Task item
Work out how many lines in the data hold the word "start", and reply with that number only.

Data extract
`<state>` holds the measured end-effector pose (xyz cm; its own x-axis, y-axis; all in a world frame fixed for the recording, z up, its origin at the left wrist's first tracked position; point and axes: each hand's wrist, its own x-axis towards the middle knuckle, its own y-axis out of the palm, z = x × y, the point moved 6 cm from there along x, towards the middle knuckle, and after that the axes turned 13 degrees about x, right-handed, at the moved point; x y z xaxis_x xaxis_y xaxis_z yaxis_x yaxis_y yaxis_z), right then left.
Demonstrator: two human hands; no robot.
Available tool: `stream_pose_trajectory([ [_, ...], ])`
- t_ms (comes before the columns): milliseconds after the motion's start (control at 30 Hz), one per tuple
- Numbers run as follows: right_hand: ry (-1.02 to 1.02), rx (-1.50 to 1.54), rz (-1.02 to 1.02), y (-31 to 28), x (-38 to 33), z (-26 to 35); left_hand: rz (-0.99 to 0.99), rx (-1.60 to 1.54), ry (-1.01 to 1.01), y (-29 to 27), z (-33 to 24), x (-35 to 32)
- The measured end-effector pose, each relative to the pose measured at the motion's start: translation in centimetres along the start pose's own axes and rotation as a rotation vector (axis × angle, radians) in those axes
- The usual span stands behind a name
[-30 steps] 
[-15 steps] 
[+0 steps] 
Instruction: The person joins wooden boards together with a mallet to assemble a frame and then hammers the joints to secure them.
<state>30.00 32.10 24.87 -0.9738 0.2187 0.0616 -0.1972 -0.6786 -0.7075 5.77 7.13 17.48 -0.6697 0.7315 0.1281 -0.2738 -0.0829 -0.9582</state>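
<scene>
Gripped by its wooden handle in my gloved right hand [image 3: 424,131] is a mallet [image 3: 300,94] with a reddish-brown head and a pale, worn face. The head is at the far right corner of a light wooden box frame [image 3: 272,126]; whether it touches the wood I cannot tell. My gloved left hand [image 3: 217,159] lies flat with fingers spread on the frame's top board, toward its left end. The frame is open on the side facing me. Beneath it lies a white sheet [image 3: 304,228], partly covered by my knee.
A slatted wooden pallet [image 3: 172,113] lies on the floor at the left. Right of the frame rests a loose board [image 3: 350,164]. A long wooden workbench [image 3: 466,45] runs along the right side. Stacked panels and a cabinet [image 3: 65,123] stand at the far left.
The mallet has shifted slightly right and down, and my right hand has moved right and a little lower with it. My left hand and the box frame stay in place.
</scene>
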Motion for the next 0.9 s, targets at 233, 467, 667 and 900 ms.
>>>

Solution for this problem
2